▶ _Work order_
Set out exactly, line by line, the stretch of data below that begins at the line containing "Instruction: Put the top" and ends at the line containing "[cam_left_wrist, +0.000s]", with both ends kept.

(Records begins)

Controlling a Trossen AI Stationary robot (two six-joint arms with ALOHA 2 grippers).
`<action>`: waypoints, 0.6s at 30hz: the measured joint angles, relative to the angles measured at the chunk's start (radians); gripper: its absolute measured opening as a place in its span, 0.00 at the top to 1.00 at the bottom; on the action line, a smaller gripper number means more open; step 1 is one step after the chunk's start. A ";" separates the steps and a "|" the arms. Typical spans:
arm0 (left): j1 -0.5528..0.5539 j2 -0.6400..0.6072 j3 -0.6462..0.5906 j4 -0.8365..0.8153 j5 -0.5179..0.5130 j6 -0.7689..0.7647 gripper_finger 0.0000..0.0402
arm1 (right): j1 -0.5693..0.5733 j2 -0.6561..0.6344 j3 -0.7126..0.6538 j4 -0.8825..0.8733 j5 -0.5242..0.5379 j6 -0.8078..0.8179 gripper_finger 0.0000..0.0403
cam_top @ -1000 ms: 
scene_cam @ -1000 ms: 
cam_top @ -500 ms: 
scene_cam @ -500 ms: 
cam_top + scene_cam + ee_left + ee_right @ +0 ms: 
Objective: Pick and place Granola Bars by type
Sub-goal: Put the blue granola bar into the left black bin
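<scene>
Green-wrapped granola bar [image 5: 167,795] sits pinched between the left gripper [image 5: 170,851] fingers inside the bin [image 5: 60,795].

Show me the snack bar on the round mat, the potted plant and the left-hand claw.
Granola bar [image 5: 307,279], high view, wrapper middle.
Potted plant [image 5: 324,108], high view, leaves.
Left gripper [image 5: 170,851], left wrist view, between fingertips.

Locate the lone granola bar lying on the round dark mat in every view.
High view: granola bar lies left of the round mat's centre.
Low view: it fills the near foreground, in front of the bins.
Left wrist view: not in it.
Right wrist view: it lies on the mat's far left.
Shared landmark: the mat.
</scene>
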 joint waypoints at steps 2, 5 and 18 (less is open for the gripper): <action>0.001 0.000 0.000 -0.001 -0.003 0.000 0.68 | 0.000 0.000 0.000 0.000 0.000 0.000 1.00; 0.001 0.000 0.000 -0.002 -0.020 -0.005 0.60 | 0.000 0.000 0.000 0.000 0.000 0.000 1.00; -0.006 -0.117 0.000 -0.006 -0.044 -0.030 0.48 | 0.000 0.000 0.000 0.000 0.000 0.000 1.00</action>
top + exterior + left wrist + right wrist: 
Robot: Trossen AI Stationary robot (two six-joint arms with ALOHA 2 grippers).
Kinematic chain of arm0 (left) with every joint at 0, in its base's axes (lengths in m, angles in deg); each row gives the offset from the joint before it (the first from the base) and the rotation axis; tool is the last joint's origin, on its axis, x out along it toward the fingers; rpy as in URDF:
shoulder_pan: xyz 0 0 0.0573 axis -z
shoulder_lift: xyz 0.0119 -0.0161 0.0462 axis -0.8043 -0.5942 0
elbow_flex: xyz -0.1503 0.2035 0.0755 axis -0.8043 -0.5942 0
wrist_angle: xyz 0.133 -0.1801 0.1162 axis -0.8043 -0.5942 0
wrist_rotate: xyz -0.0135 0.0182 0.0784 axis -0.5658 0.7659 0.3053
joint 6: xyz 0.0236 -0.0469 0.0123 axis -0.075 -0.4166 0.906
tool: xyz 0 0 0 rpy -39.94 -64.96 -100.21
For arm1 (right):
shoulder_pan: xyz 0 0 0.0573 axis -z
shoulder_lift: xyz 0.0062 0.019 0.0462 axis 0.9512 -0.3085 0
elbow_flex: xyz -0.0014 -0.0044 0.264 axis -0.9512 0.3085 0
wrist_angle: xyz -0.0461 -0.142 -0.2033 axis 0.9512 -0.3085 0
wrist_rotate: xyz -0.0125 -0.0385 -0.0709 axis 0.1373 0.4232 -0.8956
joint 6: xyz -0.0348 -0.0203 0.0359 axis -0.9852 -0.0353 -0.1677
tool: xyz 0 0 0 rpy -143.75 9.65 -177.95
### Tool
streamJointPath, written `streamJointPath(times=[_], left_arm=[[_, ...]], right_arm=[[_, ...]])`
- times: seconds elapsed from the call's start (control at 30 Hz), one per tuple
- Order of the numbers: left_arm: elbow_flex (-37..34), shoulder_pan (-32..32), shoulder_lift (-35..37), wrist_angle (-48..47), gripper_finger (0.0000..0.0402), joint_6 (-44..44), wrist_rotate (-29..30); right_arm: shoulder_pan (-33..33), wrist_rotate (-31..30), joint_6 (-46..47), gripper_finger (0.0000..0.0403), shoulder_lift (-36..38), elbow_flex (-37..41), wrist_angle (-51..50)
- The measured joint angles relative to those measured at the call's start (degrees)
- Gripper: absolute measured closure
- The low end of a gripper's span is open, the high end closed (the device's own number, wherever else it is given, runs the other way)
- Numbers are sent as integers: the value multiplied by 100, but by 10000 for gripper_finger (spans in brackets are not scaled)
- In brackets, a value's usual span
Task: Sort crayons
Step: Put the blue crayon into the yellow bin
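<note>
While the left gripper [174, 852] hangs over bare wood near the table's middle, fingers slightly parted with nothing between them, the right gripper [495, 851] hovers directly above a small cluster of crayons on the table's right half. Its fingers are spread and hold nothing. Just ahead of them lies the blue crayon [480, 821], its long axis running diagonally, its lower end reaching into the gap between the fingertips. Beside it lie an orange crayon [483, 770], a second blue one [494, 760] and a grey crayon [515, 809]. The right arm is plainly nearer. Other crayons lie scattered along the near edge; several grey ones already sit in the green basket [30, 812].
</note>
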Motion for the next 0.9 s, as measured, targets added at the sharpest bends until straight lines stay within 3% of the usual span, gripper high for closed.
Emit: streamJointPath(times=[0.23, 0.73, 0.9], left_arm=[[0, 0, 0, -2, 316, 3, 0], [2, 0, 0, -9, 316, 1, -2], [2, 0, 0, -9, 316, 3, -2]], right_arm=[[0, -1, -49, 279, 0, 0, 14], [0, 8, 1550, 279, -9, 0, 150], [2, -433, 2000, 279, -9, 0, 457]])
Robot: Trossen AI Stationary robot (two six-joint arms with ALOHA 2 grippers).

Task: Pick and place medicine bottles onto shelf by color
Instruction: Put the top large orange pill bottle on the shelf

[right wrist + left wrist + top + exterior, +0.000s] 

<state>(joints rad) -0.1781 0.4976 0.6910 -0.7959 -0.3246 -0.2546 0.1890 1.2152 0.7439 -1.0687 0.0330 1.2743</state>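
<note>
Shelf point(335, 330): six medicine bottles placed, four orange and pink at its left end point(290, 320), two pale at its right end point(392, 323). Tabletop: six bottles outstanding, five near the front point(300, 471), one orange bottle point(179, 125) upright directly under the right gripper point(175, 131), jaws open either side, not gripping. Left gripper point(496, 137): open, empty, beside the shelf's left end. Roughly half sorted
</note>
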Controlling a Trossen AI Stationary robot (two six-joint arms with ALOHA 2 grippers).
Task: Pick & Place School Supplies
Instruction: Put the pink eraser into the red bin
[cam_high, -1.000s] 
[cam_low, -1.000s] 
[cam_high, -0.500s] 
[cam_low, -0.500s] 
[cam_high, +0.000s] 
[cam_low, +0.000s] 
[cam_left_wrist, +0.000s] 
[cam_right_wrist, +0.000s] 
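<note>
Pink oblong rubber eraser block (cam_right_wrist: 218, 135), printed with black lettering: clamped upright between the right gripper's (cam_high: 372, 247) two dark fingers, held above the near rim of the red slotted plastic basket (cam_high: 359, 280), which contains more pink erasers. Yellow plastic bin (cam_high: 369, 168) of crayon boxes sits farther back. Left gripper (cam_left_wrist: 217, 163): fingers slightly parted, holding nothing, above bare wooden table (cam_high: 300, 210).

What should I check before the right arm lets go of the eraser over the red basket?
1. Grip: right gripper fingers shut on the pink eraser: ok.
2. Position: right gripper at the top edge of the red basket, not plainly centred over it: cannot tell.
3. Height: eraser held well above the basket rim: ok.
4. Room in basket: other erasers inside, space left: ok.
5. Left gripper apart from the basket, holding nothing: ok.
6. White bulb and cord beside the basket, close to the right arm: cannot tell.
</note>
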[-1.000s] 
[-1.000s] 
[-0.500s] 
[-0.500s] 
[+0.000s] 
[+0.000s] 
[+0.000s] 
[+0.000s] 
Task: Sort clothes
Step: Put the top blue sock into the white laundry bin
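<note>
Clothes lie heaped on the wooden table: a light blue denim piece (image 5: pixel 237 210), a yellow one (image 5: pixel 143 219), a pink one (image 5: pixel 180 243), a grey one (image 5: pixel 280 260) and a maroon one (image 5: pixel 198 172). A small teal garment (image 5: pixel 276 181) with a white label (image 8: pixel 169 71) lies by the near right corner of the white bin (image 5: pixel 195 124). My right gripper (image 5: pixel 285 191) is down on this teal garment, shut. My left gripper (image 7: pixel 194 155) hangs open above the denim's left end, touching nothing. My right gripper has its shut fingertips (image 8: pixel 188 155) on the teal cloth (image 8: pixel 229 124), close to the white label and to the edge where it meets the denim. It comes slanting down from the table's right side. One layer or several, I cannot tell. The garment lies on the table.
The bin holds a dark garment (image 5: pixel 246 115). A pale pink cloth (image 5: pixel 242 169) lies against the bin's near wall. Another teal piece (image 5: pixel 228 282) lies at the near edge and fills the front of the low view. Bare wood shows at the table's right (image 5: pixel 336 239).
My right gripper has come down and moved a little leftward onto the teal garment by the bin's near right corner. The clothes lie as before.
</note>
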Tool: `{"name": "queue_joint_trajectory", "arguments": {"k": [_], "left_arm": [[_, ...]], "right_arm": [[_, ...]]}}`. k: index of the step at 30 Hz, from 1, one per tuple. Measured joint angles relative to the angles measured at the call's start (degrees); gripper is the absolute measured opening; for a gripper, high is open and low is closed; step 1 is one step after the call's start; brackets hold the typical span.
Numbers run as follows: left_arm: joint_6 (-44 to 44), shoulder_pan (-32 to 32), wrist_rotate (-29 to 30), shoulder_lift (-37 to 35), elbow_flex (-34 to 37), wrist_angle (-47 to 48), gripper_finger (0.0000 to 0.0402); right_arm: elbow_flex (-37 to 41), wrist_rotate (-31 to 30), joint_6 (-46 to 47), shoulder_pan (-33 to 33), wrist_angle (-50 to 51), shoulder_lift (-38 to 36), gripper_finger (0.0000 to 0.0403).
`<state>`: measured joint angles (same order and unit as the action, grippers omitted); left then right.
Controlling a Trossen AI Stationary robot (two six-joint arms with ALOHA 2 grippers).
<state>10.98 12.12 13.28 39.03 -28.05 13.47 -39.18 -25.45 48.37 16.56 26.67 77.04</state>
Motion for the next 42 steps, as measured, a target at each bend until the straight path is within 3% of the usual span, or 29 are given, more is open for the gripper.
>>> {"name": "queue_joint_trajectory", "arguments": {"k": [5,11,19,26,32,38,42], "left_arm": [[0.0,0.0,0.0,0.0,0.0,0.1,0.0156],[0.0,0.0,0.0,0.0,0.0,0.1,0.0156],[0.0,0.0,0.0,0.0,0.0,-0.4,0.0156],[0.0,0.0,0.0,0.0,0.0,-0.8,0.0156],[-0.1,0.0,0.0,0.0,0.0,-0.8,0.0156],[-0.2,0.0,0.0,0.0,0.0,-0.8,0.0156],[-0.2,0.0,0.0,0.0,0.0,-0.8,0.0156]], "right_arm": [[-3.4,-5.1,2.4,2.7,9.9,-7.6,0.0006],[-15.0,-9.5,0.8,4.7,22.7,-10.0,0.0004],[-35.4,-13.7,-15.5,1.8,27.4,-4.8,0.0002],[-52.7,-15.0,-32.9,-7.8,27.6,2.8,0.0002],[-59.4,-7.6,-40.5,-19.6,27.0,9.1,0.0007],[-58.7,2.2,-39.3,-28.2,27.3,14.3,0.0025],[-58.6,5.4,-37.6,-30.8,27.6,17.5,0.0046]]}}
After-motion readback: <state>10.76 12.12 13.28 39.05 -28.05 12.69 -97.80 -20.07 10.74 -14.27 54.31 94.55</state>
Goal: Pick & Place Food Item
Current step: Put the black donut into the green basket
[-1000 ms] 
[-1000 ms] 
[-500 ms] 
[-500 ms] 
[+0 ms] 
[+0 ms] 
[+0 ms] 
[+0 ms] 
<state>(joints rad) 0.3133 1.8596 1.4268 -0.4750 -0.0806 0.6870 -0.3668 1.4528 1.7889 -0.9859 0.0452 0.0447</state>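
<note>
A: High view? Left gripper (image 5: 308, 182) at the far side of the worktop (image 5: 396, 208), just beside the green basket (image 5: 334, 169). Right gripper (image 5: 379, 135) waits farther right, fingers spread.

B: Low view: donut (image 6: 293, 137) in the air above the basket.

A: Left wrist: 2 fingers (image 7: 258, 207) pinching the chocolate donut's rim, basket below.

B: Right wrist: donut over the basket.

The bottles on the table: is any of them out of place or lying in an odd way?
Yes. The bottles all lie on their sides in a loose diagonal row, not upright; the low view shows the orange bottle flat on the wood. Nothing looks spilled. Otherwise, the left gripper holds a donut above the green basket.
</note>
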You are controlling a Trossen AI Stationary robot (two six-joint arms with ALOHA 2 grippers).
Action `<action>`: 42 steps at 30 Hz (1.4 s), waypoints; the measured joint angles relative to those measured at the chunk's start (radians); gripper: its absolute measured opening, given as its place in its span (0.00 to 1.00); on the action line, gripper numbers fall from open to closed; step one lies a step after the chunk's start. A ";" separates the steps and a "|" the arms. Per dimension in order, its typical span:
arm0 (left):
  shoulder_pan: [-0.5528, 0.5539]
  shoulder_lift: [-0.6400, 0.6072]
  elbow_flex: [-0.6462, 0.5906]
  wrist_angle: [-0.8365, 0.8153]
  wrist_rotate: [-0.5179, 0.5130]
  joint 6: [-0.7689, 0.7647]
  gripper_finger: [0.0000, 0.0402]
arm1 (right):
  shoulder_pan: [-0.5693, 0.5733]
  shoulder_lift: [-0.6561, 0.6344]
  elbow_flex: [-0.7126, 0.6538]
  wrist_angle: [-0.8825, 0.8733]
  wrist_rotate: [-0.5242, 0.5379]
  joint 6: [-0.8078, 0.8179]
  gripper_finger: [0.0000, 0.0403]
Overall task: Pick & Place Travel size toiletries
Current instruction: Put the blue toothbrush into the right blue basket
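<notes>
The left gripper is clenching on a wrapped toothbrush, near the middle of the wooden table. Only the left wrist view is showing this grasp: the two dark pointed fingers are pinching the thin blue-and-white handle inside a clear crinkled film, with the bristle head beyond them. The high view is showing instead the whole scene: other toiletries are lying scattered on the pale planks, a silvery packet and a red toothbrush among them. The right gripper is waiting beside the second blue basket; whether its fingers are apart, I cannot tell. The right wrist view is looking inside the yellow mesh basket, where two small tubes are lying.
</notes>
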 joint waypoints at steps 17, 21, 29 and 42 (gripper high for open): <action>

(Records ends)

▶ _Your solution_
Instruction: Put the top large orange pill bottle on the shelf

[right wrist + left wrist + top + exterior, +0.000s] 

<state>(joints rad) -0.1781 0.4976 0.6910 -0.7959 -0.3246 -0.2546 0.1890 1.2152 0.7439 -1.0687 0.0330 1.2743</state>
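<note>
Shelf point(335, 330): six medicine bottles placed, four orange and pink at its left end point(290, 320), two pale at its right end point(392, 323). Tabletop: six bottles outstanding, five near the front point(300, 471), one orange bottle point(179, 125) upright directly under the right gripper point(175, 131), jaws open either side, not gripping. Left gripper point(496, 137): open, empty, beside the shelf's left end. Roughly half sorted
</note>
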Controlling a Trossen AI Stationary robot (two six-joint arms with ALOHA 2 grippers).
Task: Pick & Place School Supplies
Instruction: Put the pink eraser into the red bin
[cam_high, -1.000s] 
[cam_low, -1.000s] 
[cam_high, -0.500s] 
[cam_low, -0.500s] 
[cam_high, +0.000s] 
[cam_low, +0.000s] 
[cam_left_wrist, +0.000s] 

The exercise requires no additional answer.